- [WHAT TO PRODUCE] From the records below, please repeat exactly the line that has "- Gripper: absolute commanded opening", the line that has "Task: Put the", and every line between them, and nothing else.

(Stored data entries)
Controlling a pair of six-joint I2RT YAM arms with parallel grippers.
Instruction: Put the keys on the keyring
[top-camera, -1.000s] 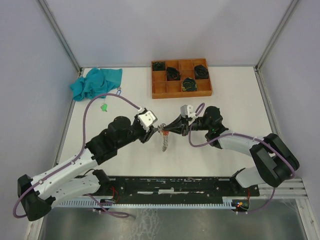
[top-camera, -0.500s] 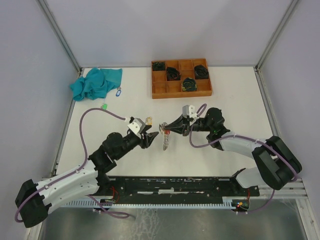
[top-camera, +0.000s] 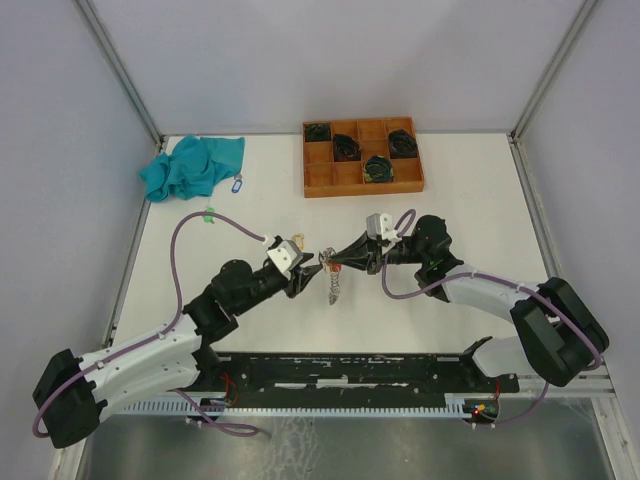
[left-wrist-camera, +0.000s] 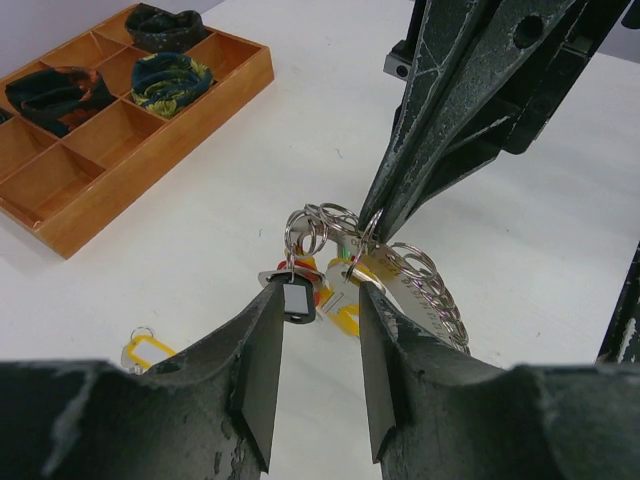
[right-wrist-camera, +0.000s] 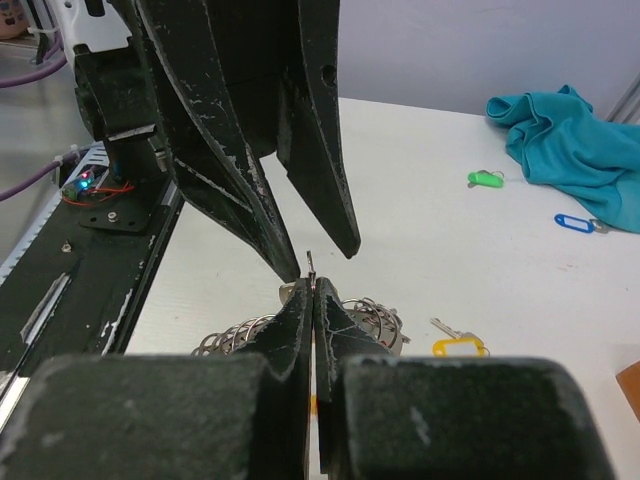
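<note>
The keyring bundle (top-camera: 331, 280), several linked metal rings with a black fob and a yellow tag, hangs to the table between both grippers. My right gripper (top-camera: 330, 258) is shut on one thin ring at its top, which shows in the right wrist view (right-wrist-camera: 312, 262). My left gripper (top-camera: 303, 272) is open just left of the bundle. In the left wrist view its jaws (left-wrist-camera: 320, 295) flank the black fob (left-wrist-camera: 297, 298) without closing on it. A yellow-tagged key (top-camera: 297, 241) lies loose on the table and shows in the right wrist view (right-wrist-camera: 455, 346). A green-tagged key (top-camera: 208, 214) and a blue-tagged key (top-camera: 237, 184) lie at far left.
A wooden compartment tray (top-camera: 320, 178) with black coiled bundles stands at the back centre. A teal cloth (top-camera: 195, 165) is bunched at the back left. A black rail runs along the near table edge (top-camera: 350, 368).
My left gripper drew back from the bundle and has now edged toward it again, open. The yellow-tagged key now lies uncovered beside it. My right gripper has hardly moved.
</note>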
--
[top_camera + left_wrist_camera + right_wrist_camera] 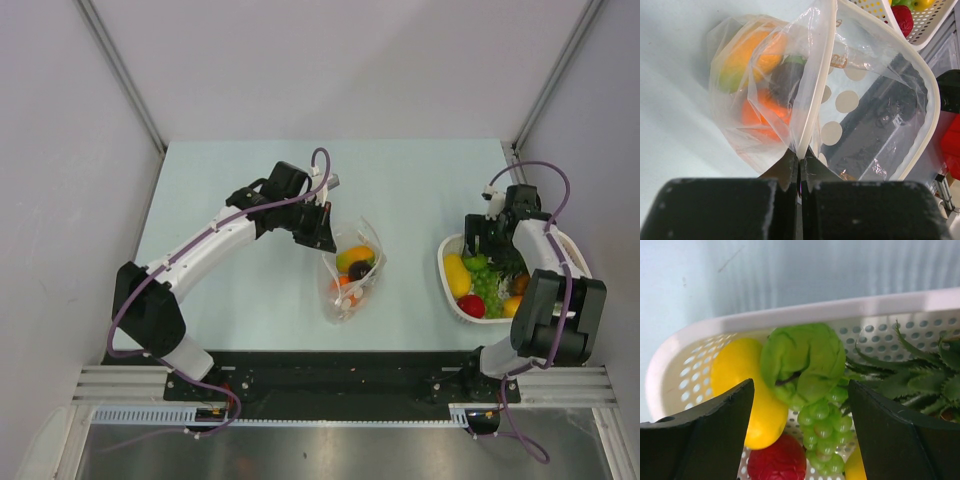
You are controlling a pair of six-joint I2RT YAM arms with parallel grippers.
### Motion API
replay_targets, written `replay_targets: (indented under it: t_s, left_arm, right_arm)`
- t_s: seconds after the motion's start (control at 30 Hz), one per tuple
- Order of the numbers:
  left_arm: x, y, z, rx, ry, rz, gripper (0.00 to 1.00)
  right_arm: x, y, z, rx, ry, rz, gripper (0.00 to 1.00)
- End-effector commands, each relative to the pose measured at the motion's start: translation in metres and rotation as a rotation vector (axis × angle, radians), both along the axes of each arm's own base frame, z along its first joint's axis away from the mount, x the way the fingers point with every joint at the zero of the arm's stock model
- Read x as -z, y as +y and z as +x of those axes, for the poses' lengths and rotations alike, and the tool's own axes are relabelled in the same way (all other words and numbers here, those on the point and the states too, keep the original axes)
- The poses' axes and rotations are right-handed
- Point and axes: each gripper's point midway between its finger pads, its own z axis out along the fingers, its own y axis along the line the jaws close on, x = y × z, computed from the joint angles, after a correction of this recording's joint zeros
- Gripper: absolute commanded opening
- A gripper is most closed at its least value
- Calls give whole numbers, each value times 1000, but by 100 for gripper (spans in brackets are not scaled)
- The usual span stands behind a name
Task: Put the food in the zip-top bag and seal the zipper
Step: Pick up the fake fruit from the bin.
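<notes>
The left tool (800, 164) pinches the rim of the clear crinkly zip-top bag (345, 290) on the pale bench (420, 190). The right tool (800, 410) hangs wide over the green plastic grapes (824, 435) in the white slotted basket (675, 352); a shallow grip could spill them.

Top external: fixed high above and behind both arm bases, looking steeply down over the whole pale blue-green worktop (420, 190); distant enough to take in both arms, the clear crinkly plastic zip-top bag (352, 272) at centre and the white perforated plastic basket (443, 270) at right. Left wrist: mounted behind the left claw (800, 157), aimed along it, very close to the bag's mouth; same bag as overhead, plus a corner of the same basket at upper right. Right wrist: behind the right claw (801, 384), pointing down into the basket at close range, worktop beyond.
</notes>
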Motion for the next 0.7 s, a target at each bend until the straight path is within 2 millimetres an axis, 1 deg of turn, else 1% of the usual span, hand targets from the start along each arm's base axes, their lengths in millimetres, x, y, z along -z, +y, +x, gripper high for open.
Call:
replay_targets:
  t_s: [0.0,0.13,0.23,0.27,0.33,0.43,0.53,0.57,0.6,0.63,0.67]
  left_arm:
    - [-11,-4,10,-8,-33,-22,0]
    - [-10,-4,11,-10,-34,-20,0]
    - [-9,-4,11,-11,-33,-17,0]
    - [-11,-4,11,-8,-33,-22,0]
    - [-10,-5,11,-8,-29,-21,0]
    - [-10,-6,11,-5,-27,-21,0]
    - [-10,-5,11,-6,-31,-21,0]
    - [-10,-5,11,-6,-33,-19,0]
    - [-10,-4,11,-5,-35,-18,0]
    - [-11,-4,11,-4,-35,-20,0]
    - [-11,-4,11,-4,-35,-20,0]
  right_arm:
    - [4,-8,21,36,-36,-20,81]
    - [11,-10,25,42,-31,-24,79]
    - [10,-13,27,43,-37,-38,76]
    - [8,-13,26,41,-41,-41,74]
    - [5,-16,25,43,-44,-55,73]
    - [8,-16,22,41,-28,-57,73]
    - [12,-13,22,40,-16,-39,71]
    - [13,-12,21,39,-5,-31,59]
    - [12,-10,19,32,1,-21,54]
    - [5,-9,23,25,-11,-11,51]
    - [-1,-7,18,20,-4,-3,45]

- [ANSWER TO THIS TASK]
- Gripper: absolute commanded opening
- A gripper is most closed at its least value
- Calls give whole numbers, each value times 1000, but by 100 for gripper (spans in brackets are not scaled)
- The usual span stands behind a name
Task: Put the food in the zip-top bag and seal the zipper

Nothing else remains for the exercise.